The motorcycle’s growling engine was no match for the silent drone as it stalked Babenko.

“Push, push more. Pedal to the metal, man,” his colleagues called out over a walkie-talkie as the drone swooped toward him. “You’re screwed, screwed!”

If the drone had been armed with explosives, and if his colleagues hadn’t disengaged the autonomous tracking, Babenko would have been a goner.

Vyriy is just one of many Ukrainian companies working on a major leap forward in the weaponisation of consumer technology, driven by the war with Russia. The pressure to out-think the enemy, along with huge flows of investment, donations and government contracts, has turned Ukraine into a Silicon Valley for autonomous drones and other weaponry.

What the companies are creating is technology that makes human judgment about targeting and firing increasingly tangential.

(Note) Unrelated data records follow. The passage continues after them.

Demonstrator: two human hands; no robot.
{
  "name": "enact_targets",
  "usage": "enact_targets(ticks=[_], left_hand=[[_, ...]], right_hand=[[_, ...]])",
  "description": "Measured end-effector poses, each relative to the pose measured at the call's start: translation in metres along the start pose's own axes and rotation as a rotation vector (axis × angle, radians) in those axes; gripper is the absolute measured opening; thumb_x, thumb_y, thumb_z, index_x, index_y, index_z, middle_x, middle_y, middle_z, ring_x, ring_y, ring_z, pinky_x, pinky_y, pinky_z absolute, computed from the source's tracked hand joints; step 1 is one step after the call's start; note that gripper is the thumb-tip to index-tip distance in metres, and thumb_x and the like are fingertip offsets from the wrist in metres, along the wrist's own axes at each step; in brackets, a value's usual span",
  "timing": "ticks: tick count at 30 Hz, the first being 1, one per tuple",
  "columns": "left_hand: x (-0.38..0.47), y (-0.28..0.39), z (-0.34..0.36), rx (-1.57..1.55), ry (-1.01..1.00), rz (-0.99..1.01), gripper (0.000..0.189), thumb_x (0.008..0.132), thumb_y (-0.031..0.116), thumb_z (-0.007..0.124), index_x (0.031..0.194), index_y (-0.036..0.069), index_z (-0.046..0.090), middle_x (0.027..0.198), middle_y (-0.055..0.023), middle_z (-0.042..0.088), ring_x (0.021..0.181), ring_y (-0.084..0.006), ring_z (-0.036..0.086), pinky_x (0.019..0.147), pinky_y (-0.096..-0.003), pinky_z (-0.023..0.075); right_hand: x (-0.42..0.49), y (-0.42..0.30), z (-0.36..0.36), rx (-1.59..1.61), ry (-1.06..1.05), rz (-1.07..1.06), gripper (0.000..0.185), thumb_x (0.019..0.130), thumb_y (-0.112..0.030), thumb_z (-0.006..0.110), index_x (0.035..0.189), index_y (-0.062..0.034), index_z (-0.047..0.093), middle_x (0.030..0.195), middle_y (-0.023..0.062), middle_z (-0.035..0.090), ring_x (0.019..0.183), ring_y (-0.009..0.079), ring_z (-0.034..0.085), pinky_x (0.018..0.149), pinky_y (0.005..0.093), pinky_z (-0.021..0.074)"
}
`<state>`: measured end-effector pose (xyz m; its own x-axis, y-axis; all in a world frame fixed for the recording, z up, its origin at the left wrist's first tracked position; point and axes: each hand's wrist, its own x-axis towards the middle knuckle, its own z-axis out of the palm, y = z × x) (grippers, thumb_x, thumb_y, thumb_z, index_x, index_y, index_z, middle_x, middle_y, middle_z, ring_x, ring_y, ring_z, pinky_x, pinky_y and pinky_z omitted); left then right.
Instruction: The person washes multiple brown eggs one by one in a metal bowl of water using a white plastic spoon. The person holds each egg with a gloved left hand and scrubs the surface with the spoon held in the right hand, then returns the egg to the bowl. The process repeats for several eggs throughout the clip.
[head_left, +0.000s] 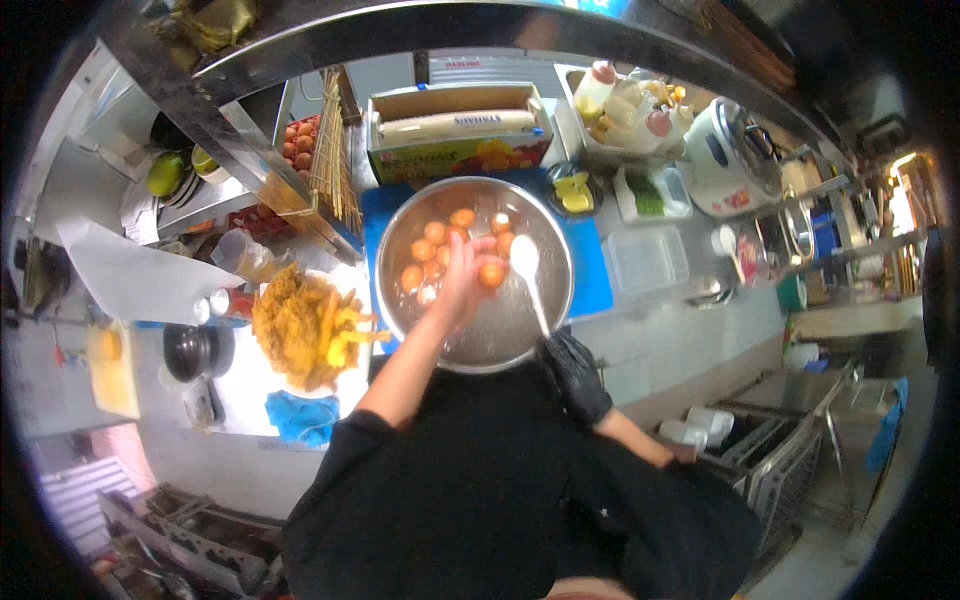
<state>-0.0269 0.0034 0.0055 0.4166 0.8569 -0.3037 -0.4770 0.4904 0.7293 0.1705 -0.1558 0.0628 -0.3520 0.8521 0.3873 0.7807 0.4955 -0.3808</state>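
Observation:
A large stainless steel bowl (480, 341) stands on a blue cutting board (592, 277) before me, with several brown eggs (435, 232) in it. My bare left hand (469, 277) reaches into the bowl, its fingers around or beside one brown egg (491, 274); whether it grips the egg is not clear. In a black glove, my right hand (574, 375) is closed on the handle of a white spoon (525, 257), whose head lies over the right part of the bowl. Some eggs are partly hidden behind my left hand.
Fried food (300, 330) is heaped on a plate at the left, above a blue cloth (303, 417). Behind the bowl stands an open cardboard box (461, 154). Squeeze bottles (595, 86), a small bowl of yellow pieces (574, 192) and a rice cooker (731, 157) are at the right.

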Motion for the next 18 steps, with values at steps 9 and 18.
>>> enact_targets(ticks=[9,18], left_hand=[[0.002,-0.003,0.003,0.012,0.055,-0.109,0.079,0.095,0.075,0.011,0.130,0.013,0.045,0.105,-0.0048,0.064,0.095,-0.0156,0.054,0.073,-0.0312,0.0405],[0.009,-0.010,0.005,0.005,0.046,-0.121,0.080,0.093,0.078,0.015,0.127,0.013,0.049,0.107,-0.0068,0.061,0.097,-0.0187,0.053,0.077,-0.0368,0.0404]], right_hand=[[0.004,0.005,0.009,0.526,-0.270,0.626,0.020,0.093,-0.005,0.054,0.109,0.0052,0.059,0.101,0.0160,0.062,0.087,0.0237,0.061,0.073,0.0323,0.0498],[-0.015,0.020,0.016,0.360,-0.307,0.384,0.021,0.097,-0.006,0.046,0.110,0.0007,0.060,0.097,0.0143,0.061,0.090,0.0281,0.060,0.082,0.0381,0.0469]])
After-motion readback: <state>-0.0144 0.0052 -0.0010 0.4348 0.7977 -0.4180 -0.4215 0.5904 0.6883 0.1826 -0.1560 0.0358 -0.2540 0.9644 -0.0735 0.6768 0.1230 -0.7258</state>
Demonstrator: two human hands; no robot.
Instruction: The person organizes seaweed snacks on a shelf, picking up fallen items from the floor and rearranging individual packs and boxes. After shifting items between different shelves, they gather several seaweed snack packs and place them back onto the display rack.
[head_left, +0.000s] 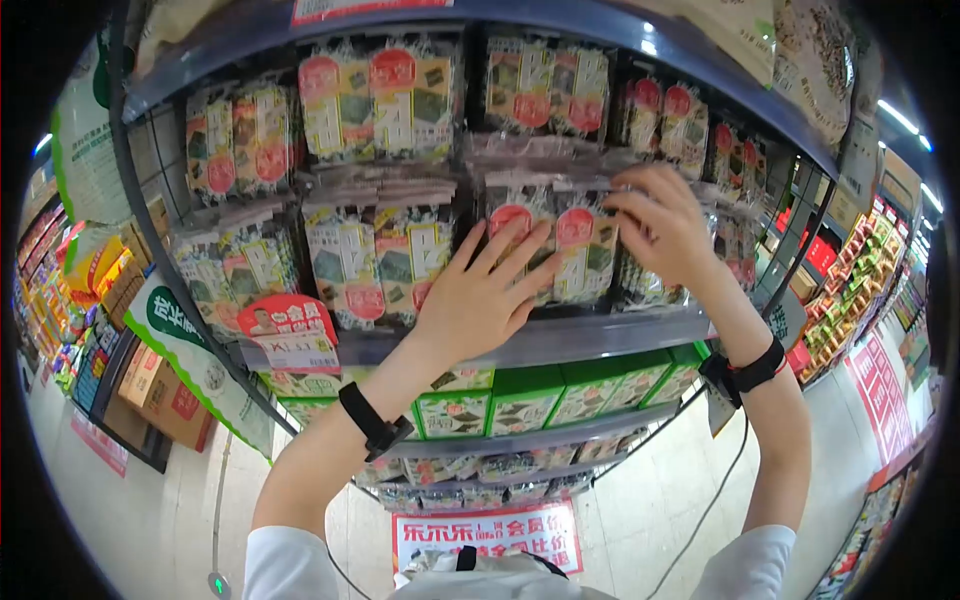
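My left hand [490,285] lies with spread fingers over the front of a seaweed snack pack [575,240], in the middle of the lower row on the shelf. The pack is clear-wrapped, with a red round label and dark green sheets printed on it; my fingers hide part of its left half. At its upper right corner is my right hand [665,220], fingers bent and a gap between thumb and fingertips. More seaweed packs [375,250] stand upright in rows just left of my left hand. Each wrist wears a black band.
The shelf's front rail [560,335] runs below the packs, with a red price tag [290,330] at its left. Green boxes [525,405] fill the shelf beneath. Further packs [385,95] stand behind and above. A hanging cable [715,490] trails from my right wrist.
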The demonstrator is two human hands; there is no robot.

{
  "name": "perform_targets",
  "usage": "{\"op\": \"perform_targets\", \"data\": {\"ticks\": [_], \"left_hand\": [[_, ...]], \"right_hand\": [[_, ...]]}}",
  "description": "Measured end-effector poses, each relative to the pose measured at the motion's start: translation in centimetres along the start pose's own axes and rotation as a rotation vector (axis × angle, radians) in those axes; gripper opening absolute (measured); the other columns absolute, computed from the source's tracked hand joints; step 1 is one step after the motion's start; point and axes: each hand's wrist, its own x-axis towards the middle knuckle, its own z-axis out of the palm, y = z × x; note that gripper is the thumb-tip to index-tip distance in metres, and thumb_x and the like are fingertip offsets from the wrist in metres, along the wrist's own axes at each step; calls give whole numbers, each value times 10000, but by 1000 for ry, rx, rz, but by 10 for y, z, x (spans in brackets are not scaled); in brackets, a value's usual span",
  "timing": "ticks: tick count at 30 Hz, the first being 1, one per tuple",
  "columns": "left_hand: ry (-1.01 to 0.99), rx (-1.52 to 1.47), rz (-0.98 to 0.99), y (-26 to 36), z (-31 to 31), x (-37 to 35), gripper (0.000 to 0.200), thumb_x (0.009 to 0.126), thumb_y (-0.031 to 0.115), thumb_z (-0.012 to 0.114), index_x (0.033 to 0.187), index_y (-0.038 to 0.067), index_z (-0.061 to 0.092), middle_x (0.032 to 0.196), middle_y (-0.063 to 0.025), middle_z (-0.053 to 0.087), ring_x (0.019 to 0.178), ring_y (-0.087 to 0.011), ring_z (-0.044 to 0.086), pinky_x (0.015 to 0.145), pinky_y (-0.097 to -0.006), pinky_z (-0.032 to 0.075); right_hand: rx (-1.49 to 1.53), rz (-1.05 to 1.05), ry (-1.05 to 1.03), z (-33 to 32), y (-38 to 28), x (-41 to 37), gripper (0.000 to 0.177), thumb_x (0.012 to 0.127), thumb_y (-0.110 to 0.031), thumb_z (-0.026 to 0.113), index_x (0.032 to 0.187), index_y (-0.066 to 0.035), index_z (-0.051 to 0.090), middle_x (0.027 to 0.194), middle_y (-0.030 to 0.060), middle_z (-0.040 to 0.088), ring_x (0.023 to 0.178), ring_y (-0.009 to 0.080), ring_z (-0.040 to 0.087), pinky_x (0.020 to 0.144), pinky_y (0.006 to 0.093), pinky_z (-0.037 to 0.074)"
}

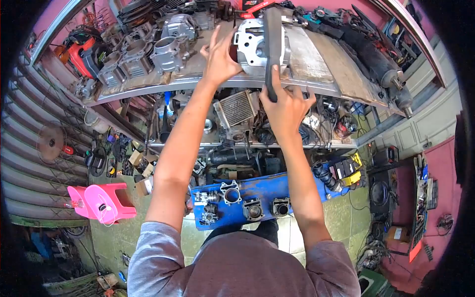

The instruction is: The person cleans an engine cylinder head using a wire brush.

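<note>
On the upper shelf of the metal rack stands a pale metal engine part with a flat, holed face, like a cylinder head. My left hand is open beside it, fingers spread upward and the thumb at the part's lower left edge. My right hand grips the lower end of a long dark flat bar, index finger stretched along it. The bar runs upright in front of the part's face and hides its right side.
Several engine cylinders fill the shelf's left side. Flat boards and a long dark cylinder lie right. A radiator sits below. A blue bench holds engine parts; a pink stool stands left.
</note>
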Motion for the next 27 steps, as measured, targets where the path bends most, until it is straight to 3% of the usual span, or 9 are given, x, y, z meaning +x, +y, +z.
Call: {"op": "perform_targets", "data": {"ticks": [5, 11, 12, 13, 14, 17, 22, 25, 27], "left_hand": [[-33, 19, -41, -1, 2, 2, 1028, 556, 246, 869, 1505, 179, 481, 1379, -84, 637, 1522, -321, 292, 1036, -675, 243], [1, 19, -41, 4, 0, 1, 1033, 554, 232, 864, 1508, 170, 472, 1403, -94, 615, 1502, -325, 314, 1035, -658, 246], [6, 11, -52, 1, 2, 0, 1031, 554, 233, 864, 1506, 169, 474, 1405, -94, 612, 1501, -326, 315, 1038, -656, 244], [10, 3, -63, -1, 2, 1, 1028, 554, 234, 863, 1504, 168, 477, 1407, -95, 610, 1500, -328, 316, 1040, -654, 242], [-1, -2, -46, -3, 3, 1, 1033, 548, 229, 859, 1506, 170, 478, 1405, -94, 609, 1497, -330, 323, 1042, -658, 232], [-21, -6, -34, 0, 1, 0, 1041, 543, 225, 859, 1509, 169, 477, 1411, -90, 604, 1492, -324, 334, 1046, -653, 225], [8, -47, -28, 5, 0, 0, 1016, 556, 236, 862, 1497, 168, 484, 1413, -103, 596, 1469, -310, 373, 1059, -621, 245], [-54, 22, -100, 6, -2, 2, 1036, 519, 236, 873, 1470, 90, 488, 1530, -172, 469, 1456, -314, 397, 1094, -557, 261], [-22, 6, -65, -1, 4, 0, 1009, 523, 246, 873, 1451, 99, 503, 1478, -160, 519, 1455, -307, 397, 1081, -593, 264]], "right_hand": [[138, -23, -136, -24, 1, -79, 716, 729, -240, 834, 1409, -203, 614, 587, 2, 621, 705, 184, 595, 1007, 529, 348], [10, -29, 25, 1, 4, 7, 695, 784, -266, 802, 1439, -213, 575, 626, 26, 661, 695, 213, 625, 1000, 564, 349], [8, -14, 10, -2, 2, 5, 667, 787, -268, 804, 1419, -210, 601, 655, 49, 670, 698, 216, 634, 992, 526, 356], [8, 2, -5, -5, 0, 1, 638, 789, -269, 807, 1398, -206, 627, 685, 72, 678, 700, 220, 643, 984, 488, 363], [43, 21, -68, -6, 3, -25, 657, 775, -248, 811, 1401, -209, 615, 616, 17, 650, 675, 190, 612, 992, 550, 356], [91, 7, -122, -19, 2, -77, 705, 732, -258, 834, 1401, -194, 622, 609, 11, 630, 661, 174, 597, 994, 533, 355], [-21, 84, 27, 2, 8, 8, 642, 834, -224, 774, 1445, -177, 585, 734, 75, 695, 662, 251, 606, 958, 479, 372], [14, 161, -78, -6, 4, -30, 642, 819, -214, 785, 1429, -146, 600, 734, 71, 695, 671, 237, 612, 964, 467, 369], [105, 127, -107, -15, -5, -90, 700, 758, -231, 828, 1415, -127, 608, 636, 32, 645, 666, 174, 583, 977, 473, 359]]}}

The widespread availability of off-the-shelf devices, easy-to-design software, powerful automation algorithms and specialised artificial intelligence microchips has pushed a deadly innovation race into uncharted territory, fuelling a potential new era of killer robots.

An employee of Vyriy using goggles to see what a drone is seeing as it locks onto a target during a test flight in a field on the outskirts of Kyiv, Ukraine. Vyriy is one of many Ukrainian companies driven by the war with Russia to work on the weaponisation of consumer technology. — ©2024 The New York Times CompanyAn employee of Vyriy using goggles to see what a drone is seeing as it locks onto a target during a test flight in a field on the outskirts of Kyiv, Ukraine. Vyriy is one of many Ukrainian companies driven by the war with Russia to work on the weaponisation of consumer technology. — ©2024 The New York Times Company

The most advanced versions of the technology that allows drones and other machines to act autonomously have been made possible by deep learning, a form of AI that uses large amounts of data to identify patterns and make decisions.

Deep learning has helped generate popular large language models, like OpenAI’s GPT-4, but it also helps make models interpret and respond in real time to video and camera footage. That means software that once helped a drone follow a snowboarder down a mountain can now become a deadly tool.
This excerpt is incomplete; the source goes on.